I try not to say things that are untrue, so I looked up a biography of Foucault, to check my memory.

I don’t have time to read the whole thing, but will pass along the link, and a quote: http://en.wikipedia.org/wiki/Michel_Foucault

“I belong to that generation who, as students, had before their eyes, and were limited by, a horizon consisting of Marxism, phenomenology and existentialism.

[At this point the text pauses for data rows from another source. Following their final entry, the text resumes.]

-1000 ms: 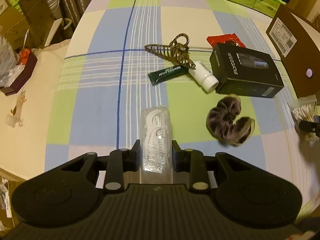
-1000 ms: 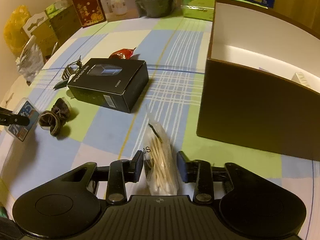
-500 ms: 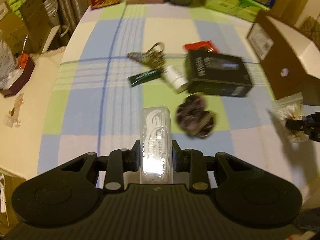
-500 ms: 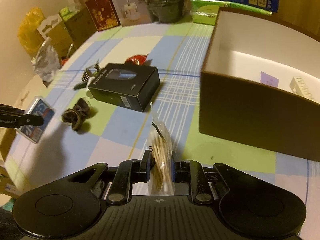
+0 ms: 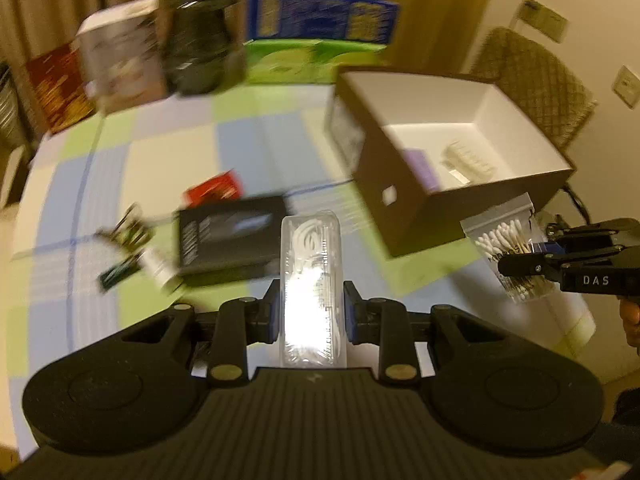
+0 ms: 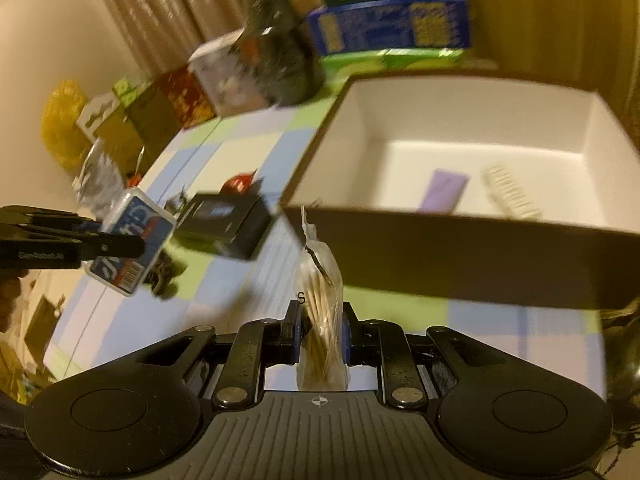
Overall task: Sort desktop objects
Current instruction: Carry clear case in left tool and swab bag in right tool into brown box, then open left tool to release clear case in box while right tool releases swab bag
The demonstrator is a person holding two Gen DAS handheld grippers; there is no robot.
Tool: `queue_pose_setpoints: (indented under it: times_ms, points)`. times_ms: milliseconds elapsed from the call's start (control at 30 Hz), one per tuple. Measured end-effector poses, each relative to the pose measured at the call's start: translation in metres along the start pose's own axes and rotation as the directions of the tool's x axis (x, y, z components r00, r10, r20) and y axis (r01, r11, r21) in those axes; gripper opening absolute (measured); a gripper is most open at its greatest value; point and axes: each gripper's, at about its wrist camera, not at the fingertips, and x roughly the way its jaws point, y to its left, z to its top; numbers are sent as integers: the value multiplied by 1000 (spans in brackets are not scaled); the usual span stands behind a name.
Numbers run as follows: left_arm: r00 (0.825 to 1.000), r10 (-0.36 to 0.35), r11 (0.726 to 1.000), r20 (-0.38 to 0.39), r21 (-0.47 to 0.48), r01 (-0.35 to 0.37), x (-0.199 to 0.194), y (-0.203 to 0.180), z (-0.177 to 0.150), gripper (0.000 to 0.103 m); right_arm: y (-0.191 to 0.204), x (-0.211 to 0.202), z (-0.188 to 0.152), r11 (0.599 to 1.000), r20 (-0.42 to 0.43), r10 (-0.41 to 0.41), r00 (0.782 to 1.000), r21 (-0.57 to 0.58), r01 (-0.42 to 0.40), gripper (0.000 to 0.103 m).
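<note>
My left gripper (image 5: 310, 314) is shut on a clear plastic case (image 5: 310, 264) with white items inside, held in the air above the checked tablecloth. In the right wrist view the same case (image 6: 132, 244) shows a blue label and hangs at the left. My right gripper (image 6: 319, 332) is shut on a small zip bag of cotton swabs (image 6: 322, 304), also lifted; this bag (image 5: 508, 248) appears at the right in the left wrist view. The open brown box (image 6: 440, 236) with a white inside stands just ahead of both, holding a purple card (image 6: 444, 190) and a white comb (image 6: 510, 192).
On the cloth lie a black carton (image 5: 232, 236), a red packet (image 5: 216, 188), a hair claw (image 5: 124, 232), a white bottle (image 5: 160, 268), a green packet (image 5: 116, 274) and a dark scrunchie (image 6: 164, 276). Cartons line the table's far edge. A chair (image 5: 532, 76) stands behind the box.
The right gripper closed on the swab bag and lifted it off the table. Both grippers rose and swung toward the brown box; the left kept hold of the clear case.
</note>
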Motion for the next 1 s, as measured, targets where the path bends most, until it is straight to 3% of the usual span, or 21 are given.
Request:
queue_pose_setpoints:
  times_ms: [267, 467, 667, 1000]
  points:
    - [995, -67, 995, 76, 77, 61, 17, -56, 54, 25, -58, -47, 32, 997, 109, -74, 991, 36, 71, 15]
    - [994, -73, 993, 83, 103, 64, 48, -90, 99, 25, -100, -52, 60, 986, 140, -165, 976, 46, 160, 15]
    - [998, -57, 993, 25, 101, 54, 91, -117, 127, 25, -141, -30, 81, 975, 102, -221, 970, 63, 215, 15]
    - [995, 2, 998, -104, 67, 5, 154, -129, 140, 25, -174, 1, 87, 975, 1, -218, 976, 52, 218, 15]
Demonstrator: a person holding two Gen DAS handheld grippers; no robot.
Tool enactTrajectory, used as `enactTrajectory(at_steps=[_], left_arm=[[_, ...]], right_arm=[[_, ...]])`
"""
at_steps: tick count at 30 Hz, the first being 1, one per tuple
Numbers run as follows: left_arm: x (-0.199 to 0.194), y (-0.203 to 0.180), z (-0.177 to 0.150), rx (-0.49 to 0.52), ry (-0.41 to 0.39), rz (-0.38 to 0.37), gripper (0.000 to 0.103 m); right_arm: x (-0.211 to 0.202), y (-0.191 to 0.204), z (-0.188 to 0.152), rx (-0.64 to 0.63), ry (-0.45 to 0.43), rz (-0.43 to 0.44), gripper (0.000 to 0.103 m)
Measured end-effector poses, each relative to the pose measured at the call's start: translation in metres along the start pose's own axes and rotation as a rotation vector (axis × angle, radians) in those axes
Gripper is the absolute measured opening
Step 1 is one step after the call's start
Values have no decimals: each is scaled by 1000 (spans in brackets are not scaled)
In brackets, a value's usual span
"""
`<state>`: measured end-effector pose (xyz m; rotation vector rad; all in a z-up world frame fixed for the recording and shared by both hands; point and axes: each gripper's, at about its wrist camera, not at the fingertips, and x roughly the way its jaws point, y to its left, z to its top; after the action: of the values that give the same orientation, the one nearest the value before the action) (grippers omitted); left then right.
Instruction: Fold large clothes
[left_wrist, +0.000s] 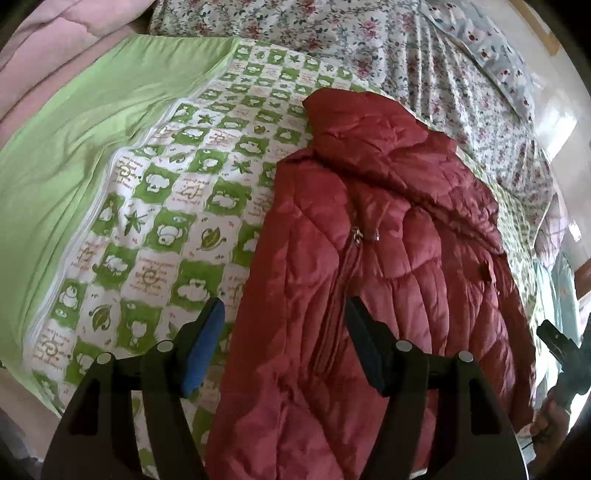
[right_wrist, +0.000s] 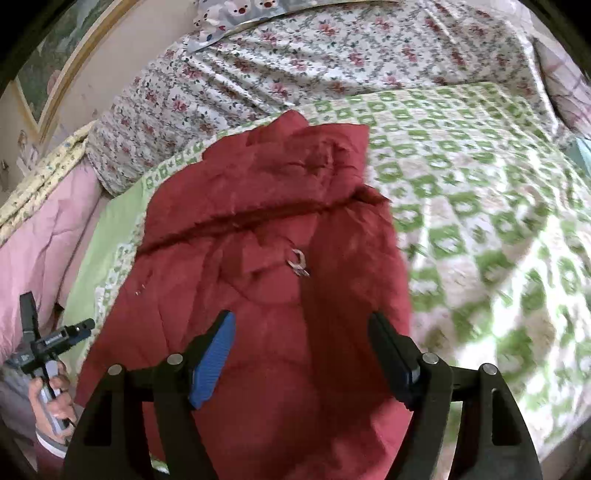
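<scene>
Lying zipped on the green checked quilt of the bed, the red padded jacket waits below the left claw and right claw, both spread and empty, so each should pinch one jacket side evenly.

Small reddish lettering is showing in the white squares of the green-checked quilt, curving around little sun-like drawings, but the words are lying upside down and blurred (too small to make out). In the right wrist view the same quilt is smearing into blur. Nothing else is carrying any readable writing, label or number.
</scene>
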<state>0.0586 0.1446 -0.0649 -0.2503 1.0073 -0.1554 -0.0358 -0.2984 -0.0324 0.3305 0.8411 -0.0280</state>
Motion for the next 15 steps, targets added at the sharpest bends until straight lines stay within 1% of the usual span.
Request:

For me the break was first Beckett’s Waiting for Godot, a breathtaking performance.”
Michel Foucault, 1983

Ponder a world constrained in such ways–and by the way atheism is safely implied.  Can anyone wonder that with our best minds so stupid that we are in such a mess?

If you look at the structure of our society, the mental and social structures, understood as massive complex systems governed by strange attractors, you cannot but wonder what but habit is holding us together.  Religious communities, of course, have their creeds, and that is why America has not failed, but everything being taught in our best schools leads to moral confusion, doubt, and darkness.

Science is not a light: it is a method, and the people responsible for using this method have systematically cut out large sections of possible human knowledge.  They have cut out psi, specifically, and the survival of death, both of which are indicative of the utility of believing the word God does in fact have a referent, even if we don’t yet understand just what it is, how to search for it, and what it will ultimately wind up meaning.